Tangan Ramon yang menggantung di udara berubah menjadi sebuah kepalan yang kuat. Buku kukunya memutih dengan tonjolan urat pada bagian lengannya. Matanya memicing dengan rahang yang mengetat. Sekali hentakan tangan Kavin terlepas dari pergelangan tangannya.
" Sekali lagi ku ingatkan, jangan pernah ikut campur dengan urusan keluargaku!"
" Semuanya menjadi urusanku jika itu menyangkut Zahra. Kau tidak lupa bukan? Zahra masih berstatus istriku." Ramon tidak bisa mengelak, itu memang kebenarannya " Ini karma untukmu Ramon. Andai saja dulu kau tidak merebut Zahra dariku, mungkin semuanya tidak akan seperti ini. Tidak ada Aya yang terluka, tidak ada Aya yang diasingkan oleh suaminya sendiri. Dan mungkin hubungan kita masih bisa diselamatkan!"
" Kau masih mencintai Zahra? Ambilah dia masih istrimu bukan. Ambil!" Kavin tertawa sumbang, bahkan saking nyaringnya membuat beberapa orang yang berada di parkiran menoleh kearah mereka " Kau pikir aku Kavin yang dulu? Kau salah. Jika dulu aku mengharapkan Zahra untuk kembali padaku, maka tidak dengan sekarang. Hatiku sudah mati Ramon dan itu karena kalian . Kalian berdua harus bertanggung jawab untuk semua ini?!"
" Aku memiliki kabar gembira untukmu," Kavin menepuk bahu Ramon beberapa kali seolah olah ada debu disana " Aku akan menceraikan Zahra!"

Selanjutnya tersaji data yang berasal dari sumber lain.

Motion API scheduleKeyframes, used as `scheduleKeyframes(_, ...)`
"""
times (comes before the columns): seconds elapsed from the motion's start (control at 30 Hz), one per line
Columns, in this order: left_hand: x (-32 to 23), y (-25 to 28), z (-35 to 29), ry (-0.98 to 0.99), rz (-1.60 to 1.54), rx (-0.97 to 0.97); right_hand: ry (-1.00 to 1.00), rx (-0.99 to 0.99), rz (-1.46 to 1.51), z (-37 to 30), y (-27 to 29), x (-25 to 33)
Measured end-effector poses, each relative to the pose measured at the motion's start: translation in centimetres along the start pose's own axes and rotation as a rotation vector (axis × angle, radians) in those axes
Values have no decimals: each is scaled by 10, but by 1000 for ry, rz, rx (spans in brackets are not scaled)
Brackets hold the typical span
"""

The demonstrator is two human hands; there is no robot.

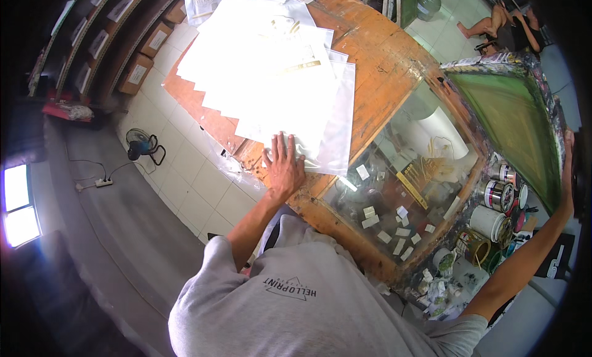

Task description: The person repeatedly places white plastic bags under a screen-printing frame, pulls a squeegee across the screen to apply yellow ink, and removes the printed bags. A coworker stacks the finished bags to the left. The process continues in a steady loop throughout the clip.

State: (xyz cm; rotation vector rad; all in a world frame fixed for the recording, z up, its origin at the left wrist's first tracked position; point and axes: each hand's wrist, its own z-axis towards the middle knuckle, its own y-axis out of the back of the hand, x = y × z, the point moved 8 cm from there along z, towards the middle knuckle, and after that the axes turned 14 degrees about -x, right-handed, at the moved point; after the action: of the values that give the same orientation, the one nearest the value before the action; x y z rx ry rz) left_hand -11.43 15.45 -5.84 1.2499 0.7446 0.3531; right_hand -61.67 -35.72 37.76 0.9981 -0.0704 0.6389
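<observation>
My left hand [285, 170] lies flat with fingers spread on the near corner of a fanned stack of white and clear plastic bags [265, 79]. Gold print shows on one of the upper bags. At the far right my right hand [567, 172] grips the outer edge of a screen printing frame [505, 104] with green mesh, which stands raised and tilted. Beside the bags, a glass plate [370, 199] is set into the wooden table. Small white pieces [402, 232], a gold printed pattern [425, 175] and a curled white sheet [447, 130] show on it.
Paint cans [498, 195] and used tubs crowd the right side below the frame. The wooden table [364, 33] extends behind the bags. To the left are a floor fan [140, 146], a power strip [103, 182] and shelves with boxes [135, 70]. Another person [509, 30] sits at the far right.
</observation>
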Motion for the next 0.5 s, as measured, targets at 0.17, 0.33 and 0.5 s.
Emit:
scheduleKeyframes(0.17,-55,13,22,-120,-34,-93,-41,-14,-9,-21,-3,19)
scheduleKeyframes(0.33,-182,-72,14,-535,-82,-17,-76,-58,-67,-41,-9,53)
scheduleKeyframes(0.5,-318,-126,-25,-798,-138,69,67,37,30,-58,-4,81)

Ramon terdiam dengan penuturan Kavin, matanya melirik pelan melihat Kavin yang tersenyum kearahnya " Aku sangat baik bukan? Merelakan istriku untuk kau nikahi. Aku tahu kau juga mencintainya, dan ini saatnya kau bisa menikahi dia!" Kavin semakin melebarkan senyumnya. Dia kembali menepuk bahu Ramon sebelum dia benar benar pergi.
Ekspresi Kavin berubah enjadi murung, dia mengakuinya jika dia adalah pria yang jahat dan tidak memiliki perasaan. Karena rasa dendamnya terlalu besar, jeritan hati kecilnya dia kesampingkan " Maafkan aku Aya, aku ikut andil merusak rumah tanggamu," ucapnya penuh penyesalan " Tinggalkan Ramon dan pergilah pada Rai, dia pria yang lebih pantas untukmu Kanaya!"